* [Exercise]
If a line comes after the one containing "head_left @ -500", leave it out; copy every line before it, and that line too, exactly as written, starting from the first line of the entries.

[Entries supplied Boundary: Start]

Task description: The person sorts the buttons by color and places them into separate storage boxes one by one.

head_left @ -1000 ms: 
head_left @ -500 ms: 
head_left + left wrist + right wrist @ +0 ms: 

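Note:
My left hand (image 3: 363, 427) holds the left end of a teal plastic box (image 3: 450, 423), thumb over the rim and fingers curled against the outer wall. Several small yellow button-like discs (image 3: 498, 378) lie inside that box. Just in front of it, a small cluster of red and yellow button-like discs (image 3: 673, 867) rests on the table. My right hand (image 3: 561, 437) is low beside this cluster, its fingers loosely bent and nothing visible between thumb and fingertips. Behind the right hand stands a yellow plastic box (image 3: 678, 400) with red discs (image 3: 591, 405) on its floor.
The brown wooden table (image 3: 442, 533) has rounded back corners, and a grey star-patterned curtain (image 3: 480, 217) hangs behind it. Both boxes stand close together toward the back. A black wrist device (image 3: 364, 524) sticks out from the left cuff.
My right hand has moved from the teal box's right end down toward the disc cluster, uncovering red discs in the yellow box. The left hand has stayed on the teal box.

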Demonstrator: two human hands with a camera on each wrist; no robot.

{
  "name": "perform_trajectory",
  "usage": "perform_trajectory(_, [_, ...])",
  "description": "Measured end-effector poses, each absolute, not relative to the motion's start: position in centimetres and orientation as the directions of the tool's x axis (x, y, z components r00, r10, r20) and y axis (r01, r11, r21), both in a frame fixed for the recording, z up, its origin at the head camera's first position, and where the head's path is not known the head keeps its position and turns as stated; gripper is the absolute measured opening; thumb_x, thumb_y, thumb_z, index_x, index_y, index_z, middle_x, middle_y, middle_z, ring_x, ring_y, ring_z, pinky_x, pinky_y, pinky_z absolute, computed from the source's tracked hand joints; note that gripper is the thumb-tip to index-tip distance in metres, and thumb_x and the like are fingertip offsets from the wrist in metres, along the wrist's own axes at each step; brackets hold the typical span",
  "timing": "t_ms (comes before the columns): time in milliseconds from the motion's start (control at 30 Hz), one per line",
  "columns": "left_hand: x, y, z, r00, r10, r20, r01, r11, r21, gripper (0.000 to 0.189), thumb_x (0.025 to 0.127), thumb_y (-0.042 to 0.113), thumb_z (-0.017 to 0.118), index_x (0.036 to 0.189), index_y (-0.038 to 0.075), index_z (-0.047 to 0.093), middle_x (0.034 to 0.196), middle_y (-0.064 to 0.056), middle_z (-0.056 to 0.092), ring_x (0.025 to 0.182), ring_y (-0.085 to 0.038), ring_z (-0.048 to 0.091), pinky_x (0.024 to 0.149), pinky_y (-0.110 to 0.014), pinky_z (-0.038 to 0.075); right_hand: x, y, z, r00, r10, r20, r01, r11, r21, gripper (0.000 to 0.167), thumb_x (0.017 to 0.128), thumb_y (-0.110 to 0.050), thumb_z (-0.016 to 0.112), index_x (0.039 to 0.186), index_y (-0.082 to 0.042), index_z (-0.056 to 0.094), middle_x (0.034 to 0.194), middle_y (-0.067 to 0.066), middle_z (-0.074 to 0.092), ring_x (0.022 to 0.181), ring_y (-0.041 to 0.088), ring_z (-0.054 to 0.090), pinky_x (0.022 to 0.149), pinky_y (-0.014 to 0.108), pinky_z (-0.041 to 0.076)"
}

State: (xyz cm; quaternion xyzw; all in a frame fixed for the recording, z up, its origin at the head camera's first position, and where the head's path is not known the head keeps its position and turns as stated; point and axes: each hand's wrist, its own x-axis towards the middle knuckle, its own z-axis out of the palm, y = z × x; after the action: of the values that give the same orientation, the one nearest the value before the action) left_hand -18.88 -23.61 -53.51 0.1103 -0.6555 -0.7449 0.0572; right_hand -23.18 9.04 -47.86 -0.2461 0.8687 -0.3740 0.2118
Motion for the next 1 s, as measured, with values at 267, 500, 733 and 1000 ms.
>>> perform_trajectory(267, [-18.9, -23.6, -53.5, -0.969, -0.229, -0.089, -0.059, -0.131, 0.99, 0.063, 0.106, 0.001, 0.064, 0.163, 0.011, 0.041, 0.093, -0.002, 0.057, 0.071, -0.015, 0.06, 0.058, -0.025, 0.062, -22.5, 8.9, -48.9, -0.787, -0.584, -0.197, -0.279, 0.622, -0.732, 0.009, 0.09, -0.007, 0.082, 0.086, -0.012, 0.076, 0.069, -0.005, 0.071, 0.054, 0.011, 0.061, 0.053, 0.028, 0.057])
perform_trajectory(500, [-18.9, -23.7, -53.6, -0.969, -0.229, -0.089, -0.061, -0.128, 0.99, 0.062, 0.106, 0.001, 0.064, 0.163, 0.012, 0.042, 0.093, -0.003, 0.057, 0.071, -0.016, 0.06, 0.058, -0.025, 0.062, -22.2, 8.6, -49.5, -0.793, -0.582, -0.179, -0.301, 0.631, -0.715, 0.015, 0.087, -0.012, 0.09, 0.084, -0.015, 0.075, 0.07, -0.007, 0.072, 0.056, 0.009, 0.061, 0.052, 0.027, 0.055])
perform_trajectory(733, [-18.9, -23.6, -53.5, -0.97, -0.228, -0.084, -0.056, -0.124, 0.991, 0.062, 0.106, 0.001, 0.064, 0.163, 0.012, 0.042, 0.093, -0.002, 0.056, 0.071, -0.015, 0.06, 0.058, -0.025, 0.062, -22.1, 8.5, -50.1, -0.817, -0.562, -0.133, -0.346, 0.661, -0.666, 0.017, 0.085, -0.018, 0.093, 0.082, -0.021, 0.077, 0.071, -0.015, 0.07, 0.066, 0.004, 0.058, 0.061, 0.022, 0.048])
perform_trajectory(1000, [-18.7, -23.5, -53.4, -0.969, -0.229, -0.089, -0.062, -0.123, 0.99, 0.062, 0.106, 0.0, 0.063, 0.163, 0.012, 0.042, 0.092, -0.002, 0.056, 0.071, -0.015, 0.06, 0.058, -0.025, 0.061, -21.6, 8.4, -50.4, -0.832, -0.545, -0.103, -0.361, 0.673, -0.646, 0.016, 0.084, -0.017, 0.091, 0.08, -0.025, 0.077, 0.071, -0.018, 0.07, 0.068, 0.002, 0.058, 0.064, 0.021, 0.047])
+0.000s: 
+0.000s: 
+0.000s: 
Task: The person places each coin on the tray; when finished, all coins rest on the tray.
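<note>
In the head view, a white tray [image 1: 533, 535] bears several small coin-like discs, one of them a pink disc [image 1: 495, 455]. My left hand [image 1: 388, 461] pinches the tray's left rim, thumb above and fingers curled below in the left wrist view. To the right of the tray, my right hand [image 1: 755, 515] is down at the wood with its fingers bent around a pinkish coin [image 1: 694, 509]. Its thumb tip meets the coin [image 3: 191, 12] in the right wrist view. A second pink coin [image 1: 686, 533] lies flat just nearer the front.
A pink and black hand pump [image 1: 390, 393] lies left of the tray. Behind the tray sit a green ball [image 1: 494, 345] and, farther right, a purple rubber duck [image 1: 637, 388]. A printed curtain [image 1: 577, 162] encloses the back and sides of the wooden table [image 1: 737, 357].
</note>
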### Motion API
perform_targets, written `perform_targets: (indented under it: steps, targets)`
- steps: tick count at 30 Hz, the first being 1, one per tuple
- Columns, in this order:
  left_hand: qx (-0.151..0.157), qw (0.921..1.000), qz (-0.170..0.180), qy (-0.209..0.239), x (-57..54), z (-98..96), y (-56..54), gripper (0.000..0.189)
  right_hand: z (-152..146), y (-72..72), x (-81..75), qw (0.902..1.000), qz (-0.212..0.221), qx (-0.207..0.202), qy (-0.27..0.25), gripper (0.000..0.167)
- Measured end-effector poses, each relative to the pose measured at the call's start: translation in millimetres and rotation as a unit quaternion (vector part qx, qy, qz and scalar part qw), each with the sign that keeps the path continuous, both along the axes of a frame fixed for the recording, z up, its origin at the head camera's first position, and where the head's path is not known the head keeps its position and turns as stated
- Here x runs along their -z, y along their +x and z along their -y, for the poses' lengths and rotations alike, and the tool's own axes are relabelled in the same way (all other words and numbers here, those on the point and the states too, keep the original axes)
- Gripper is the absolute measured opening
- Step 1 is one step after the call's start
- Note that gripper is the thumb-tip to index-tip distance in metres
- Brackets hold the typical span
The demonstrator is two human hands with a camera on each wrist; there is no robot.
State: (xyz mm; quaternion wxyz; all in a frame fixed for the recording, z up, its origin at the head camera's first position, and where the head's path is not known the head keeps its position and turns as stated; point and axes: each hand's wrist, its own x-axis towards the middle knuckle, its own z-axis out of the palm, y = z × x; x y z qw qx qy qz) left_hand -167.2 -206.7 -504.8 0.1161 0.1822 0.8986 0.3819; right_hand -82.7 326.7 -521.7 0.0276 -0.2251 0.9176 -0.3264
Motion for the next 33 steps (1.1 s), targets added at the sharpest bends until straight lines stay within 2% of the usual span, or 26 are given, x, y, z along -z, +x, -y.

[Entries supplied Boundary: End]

* [Output for this task]
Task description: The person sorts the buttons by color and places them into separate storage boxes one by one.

head_left @ -1000 ms: 
head_left @ -500 ms: 

This exercise is now done.